We only changed -hklin to -imagedir ... but it will run obviously longer (since the full intergation part is also done).

  • *1: using a traditional, isotropic resolution cut-off where I/sigI in the outer shells starts dropping below a value of 2 (high resolution limit of the deposited structure given in parantheses)
  • *2: when e.g. using Coot it will often offer you to fix the nomenclature of side-chain conformations - but this can destroy the corret NCS relation between side-chain in different copies (which is based on atom naming, even if chemically these are identical)
  • *3: remember that we are using a different refinement program compared to the deposited structures, have re-proecssed the raw data and using anisotropically analysed data - so R/Rfree values become difficult to compare between those different approaches!

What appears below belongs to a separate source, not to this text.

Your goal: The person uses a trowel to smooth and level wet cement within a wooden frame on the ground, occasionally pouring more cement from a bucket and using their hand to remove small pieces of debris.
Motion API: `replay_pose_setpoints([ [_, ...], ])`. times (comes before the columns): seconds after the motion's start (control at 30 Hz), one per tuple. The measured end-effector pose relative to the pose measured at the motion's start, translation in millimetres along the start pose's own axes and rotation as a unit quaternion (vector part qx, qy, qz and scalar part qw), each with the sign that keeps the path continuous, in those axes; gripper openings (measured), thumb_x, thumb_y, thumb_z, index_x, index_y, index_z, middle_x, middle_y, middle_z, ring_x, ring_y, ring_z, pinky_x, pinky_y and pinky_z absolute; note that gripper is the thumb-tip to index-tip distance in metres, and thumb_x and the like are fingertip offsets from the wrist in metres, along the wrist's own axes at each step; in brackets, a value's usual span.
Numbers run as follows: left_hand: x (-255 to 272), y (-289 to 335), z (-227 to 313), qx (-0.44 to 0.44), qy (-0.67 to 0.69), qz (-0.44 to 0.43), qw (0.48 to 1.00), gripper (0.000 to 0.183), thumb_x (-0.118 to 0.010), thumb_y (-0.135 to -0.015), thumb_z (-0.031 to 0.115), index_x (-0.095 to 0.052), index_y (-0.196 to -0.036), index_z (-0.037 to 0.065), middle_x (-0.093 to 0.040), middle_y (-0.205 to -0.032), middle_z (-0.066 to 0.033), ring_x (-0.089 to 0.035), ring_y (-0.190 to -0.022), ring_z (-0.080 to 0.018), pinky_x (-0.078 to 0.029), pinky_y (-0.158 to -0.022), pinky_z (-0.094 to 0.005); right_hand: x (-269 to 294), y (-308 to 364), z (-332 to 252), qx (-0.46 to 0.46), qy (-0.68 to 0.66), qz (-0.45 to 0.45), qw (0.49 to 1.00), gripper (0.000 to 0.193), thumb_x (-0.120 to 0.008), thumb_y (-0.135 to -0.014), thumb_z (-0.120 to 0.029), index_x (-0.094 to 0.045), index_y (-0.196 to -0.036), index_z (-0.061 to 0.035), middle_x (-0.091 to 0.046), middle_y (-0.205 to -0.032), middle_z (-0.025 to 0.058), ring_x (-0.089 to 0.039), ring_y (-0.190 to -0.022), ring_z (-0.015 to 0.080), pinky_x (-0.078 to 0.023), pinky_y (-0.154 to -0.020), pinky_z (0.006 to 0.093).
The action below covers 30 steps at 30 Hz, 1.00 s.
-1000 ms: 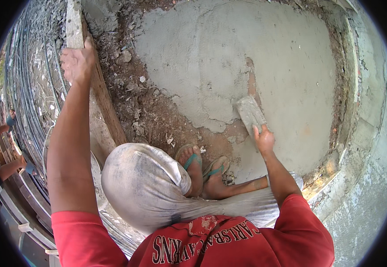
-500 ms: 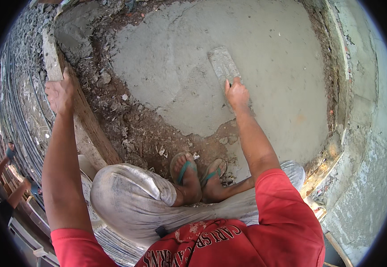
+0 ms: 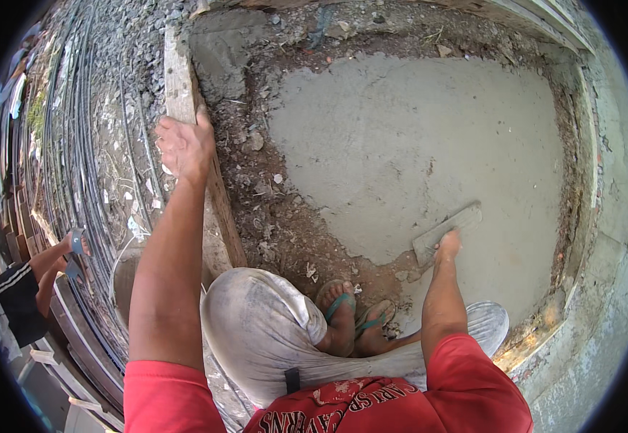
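Note:
Wet grey concrete (image 3: 371,137) covers most of the ground inside the frame, smoother on the right than along its ragged near-left edge. My right hand (image 3: 449,245) is closed round the handle of a flat rectangular concrete float (image 3: 462,218), whose blade lies on the concrete near its lower edge, slanting up to the right. The handle is mostly hidden by my fingers. On the left, my left hand (image 3: 185,147) grips the top of a wooden plank (image 3: 179,79) set on edge, thumb on the inner side.
Bare soil with small stones (image 3: 263,209) borders the concrete on the left. My sandalled feet (image 3: 339,317) stand at its near edge. Long steel bars (image 3: 76,144) lie beyond the plank. Another person's legs (image 3: 50,267) show at far left. A concrete surface (image 3: 613,216) runs along the right.
The float has swung from the middle of the concrete back toward me and to the right, turning to a new slant. My left hand stays on the plank. The view has shifted left.

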State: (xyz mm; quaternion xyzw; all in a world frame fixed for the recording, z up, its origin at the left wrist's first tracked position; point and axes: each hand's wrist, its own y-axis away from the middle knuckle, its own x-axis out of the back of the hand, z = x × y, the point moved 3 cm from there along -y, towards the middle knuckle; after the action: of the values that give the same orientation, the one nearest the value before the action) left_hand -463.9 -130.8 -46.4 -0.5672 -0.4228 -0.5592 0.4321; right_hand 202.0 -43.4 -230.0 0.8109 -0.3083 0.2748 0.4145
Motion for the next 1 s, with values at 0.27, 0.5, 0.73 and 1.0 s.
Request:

  • *4: our model is still lacking at least the ligand compound - and if these are large(ish) molecules and they are good binders, the resuling error due to that missing bit will push R-values up compared to teh deposited full model
  • *5: Other dictionary generators would work here as well - in general, mmCIF restraint dictionaries are fairly compatible between different refinement programs and also within Coot
  • *6: ideally one wants to collect a high-quality APO dataset using the identical protein sample and crystallisation conditions as used for the ligand soaking ... including e.g. a ligand-free DMSO "soaking"
  • *7: Pipedream does not run a full molecular repacement - only a so-called "limited MR" - which has the advantage that test-set flags and location of final results will be consistenc across all runs
  • *8: distributed with [BUSTER] - thanks to the PDB_REDO team!